Parasites make up an estimated 40 percent of the animal kingdom. Yet scientists know next to nothing about millions of parasite species around the world. The most important parasites that scientists have spent a lot of time studying are those that infect farm animals, pets and humans.
Many of these worrisome parasites, such as ticks or the parasitic fungus that causes valley fever, are expected to increase as a result of climate change. But no one really knows what climate change means for parasites, in general—or how any big change in parasites might reshape the world. “There is a general feeling that infection is on the rise, that parasites and other infectious organisms are more common than they used to be,” Wood said. “At least for wildlife parasites, there’s not really long-term data to tell us if that impression we have is real,” Wood said. “We had to figure out a way to get that data,” Wood said.
Wood had an unconventional idea of where to look: a collection of preserved fish locked away in a museum basement.
Jesse Nichols / Grist
The University of Washington Fish Collections is home to more than 12 million specimens of preserved fish, dating all the way back to the 1800s. But the thousands of jars that stand on the collection shelves also contain something else: all the parasites that live in the fish samples.
“So many of the museum specimens were discovered that we hid at one time and then pulled off the shelf 100 years later,” Wood said. “It’s really remarkable to look back in time like you do when you open a fish from a hundred years ago. It’s the only way we’ll know anything about what the oceans were like, parasitologically, that long ago.”
Chelsea Wood dissects fish specimens in her lab at the University of Washington. Jesse Nichols / Grist
Wood and her team spent more than two years opening jars and surgically dissecting the parasites from the inside. Under microscopes, they identified and counted the parasites before sending everything back for future study. In the end, they found more than 17,000 parasites.
Looking at the number of parasites found in fish over time, the researchers found a mix of winners and losers, but there was one major class of parasites that unequivocally declined: complex parasites, the kinds that need several different host species to survive. This type of parasite decreased by an average of 10 percent every decade, the team found.
In Wood’s investigation, there was only one factor that perfectly explained the decline in parasites: It wasn’t chemicals or overfishing. It was climate change. It made a lot of sense: Complex parasites can only survive if everyone in the environment is one of those host species. If only one type of host is missing? “Game over. That’s it for that parasite,” Wood said. “That’s why we think these complex life-cycle parasites are so vulnerable: because things shift, and the more points of failure you have, the more likely you are to fail .”
Wood said that before this study, researchers had no idea that climate change was wiping out this important class of parasites.
Jesse Nichols / Grist
“It’s probably a collateral impact,” she said. “We don’t even have a handle on how many parasites there are in the world, much less the scale of parasite biodiversity loss right now.

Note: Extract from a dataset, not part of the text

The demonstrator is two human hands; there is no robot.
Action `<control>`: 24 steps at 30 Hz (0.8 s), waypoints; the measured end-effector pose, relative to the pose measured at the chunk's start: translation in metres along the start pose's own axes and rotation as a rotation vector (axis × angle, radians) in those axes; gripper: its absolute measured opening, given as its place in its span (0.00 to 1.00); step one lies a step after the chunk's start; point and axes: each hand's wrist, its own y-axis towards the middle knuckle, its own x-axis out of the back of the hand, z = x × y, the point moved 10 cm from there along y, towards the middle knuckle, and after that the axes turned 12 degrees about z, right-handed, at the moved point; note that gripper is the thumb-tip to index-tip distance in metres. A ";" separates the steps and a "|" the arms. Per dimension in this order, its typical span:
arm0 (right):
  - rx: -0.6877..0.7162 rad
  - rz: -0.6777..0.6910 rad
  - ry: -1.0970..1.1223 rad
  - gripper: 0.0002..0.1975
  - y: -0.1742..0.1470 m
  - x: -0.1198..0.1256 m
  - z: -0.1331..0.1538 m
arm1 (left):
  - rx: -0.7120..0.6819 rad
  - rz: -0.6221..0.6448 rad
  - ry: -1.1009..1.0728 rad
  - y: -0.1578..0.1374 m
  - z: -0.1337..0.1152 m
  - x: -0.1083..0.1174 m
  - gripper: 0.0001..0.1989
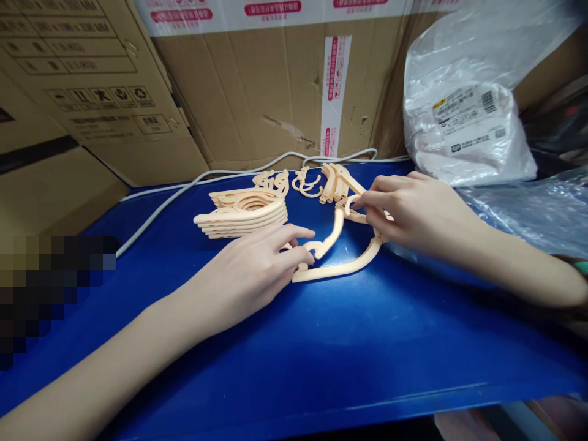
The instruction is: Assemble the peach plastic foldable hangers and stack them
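Observation:
Cream plastic folding-hanger parts lie on the blue tabletop. My left hand [271,260] is over the left ends of some loose parts, its thumb and forefinger closing around the end of a curved hanger arm [337,226]. Below it another curved arm [353,266] lies on the table. My right hand [402,202] pinches a small hanger hook [349,205] among further parts; its fingertips partly cover them. To the left of these is a neat stack of hanger pieces [245,211]. Behind are loose hooks [305,182] and a bundle of straight arms [333,184].
A large cardboard box [275,92] stands at the back, with another box [101,92] at left. A white cable [197,177] runs along the table's rear. Clear plastic packaging [463,116] with a label sits at right. The blue table [321,361] extends toward me.

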 end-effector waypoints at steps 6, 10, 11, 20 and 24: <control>0.002 0.011 -0.006 0.17 0.000 0.000 0.003 | -0.027 -0.015 0.056 -0.001 -0.003 0.000 0.13; 0.031 0.012 -0.017 0.14 -0.001 0.002 0.010 | -0.024 -0.021 0.049 0.000 -0.005 0.004 0.13; 0.038 0.015 -0.017 0.14 -0.001 0.002 0.012 | -0.022 -0.019 0.047 0.001 -0.006 0.004 0.13; 0.155 0.015 0.043 0.13 -0.002 0.002 0.027 | -0.021 -0.054 0.057 0.001 -0.011 0.006 0.10; 0.224 -0.010 0.080 0.13 -0.005 0.004 0.033 | -0.037 -0.052 0.053 0.002 -0.011 0.005 0.09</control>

But the early indications are that parasites are at least as vulnerable as their hosts, and possibly more so.”
Wood says that it’s important for people to understand that parasites play large and complex roles in nature, and if we ignore what we can’t see, we run the risk of understanding how the world really works. “We all have a reflexive aversion to parasites, right? We take drugs, we apply chemicals, we spray,” Wood said. “Our argument is that parasites are just species. They’re part of biodiversity, and they do very important things things in ecosystems that we depend on them for.”